-- Recorded data follows --

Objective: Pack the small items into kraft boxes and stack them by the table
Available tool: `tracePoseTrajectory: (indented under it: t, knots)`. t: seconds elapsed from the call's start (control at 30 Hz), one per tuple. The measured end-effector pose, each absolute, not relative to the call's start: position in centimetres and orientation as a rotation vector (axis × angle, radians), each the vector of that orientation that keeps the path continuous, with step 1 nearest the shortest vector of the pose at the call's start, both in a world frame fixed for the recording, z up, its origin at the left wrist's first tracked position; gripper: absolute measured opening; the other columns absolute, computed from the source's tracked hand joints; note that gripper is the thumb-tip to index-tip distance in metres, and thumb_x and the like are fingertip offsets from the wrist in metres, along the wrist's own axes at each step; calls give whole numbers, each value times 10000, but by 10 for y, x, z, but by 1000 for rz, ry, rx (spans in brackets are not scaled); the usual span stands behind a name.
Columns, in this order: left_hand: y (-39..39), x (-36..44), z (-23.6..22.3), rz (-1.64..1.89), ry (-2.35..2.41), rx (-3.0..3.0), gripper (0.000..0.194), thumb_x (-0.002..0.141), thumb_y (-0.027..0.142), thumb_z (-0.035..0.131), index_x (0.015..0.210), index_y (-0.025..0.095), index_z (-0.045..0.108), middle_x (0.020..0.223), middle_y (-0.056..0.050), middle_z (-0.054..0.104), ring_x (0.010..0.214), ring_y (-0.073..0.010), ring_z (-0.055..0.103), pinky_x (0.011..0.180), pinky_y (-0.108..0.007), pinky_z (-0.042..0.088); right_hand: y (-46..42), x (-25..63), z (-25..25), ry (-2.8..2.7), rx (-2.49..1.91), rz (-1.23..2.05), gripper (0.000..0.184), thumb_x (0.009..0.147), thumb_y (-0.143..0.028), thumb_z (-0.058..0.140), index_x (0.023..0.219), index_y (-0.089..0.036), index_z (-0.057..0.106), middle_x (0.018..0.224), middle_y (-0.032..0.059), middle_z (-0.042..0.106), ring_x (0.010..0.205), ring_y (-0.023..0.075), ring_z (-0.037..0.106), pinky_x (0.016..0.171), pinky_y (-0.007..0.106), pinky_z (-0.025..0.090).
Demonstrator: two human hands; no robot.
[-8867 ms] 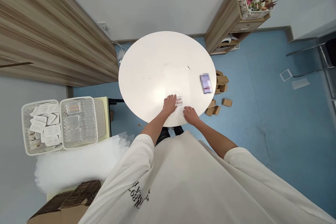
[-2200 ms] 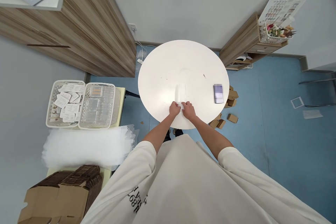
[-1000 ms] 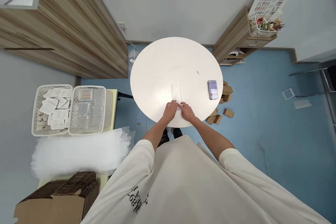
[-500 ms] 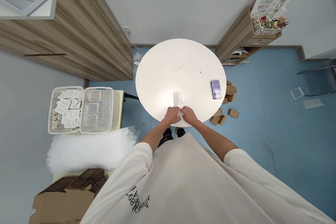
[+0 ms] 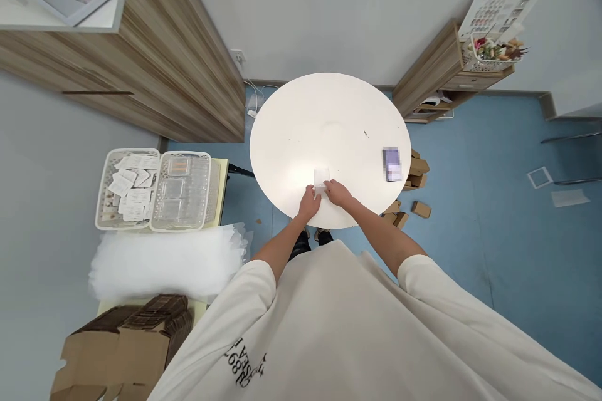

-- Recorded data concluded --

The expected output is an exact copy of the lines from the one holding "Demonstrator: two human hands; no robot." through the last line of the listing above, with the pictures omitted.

- **Written response**:
Demonstrator: two human hands; no robot.
[-8867 ms] 
[-2200 ms] 
[-1000 ms] 
[-500 ms] 
[+0 ms] 

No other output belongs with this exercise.